● Task objective: Leave the images aside and repeat the whole listing exactly.

● Recorded data:

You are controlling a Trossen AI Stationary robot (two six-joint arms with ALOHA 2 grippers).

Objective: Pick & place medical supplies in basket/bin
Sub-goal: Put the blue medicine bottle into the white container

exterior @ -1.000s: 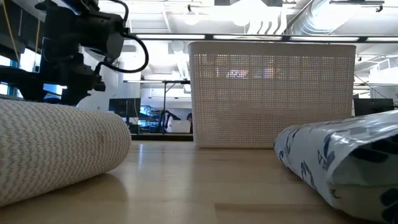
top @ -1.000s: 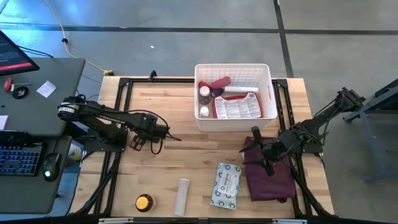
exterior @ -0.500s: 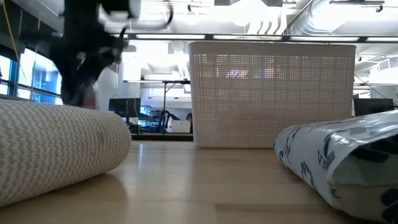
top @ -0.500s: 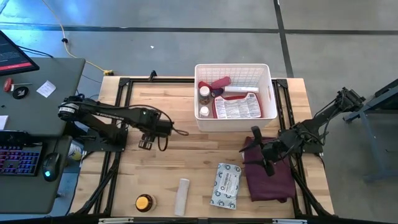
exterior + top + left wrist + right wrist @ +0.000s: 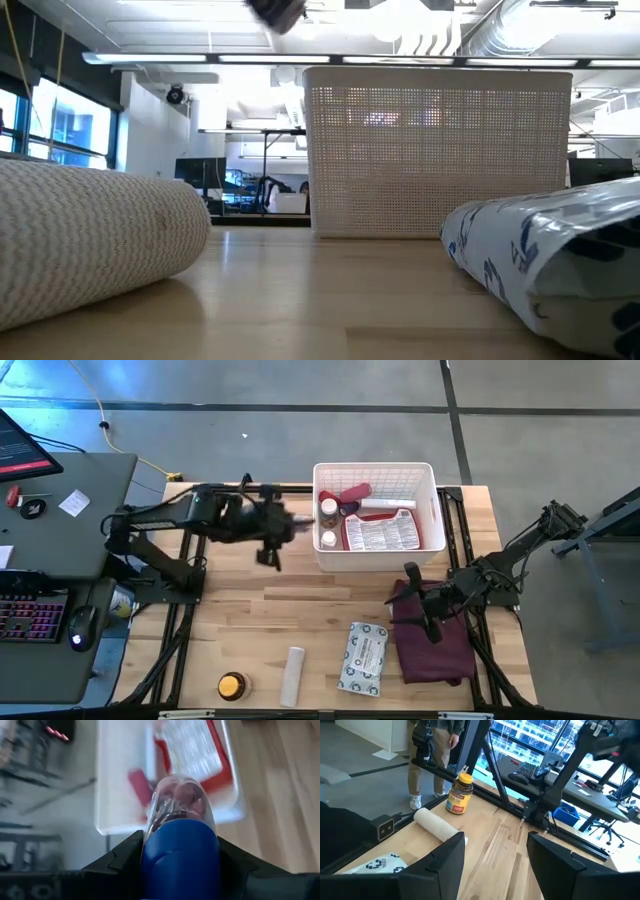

● Answer section:
You are controlling a Trossen AI Stationary robot (two six-joint arms with ALOHA 2 grippers).

Objective: Pick & place medical supplies in basket/bin
Sub-goal: Put the blue medicine bottle into the white container

exterior @ -1.000s: 
top @ -1.000s: 
exterior @ -0.500s: 
top @ -0.500s: 
exterior + top + left wrist + right wrist @ +0.000s: 

The exercise calls for nothing more than this answer.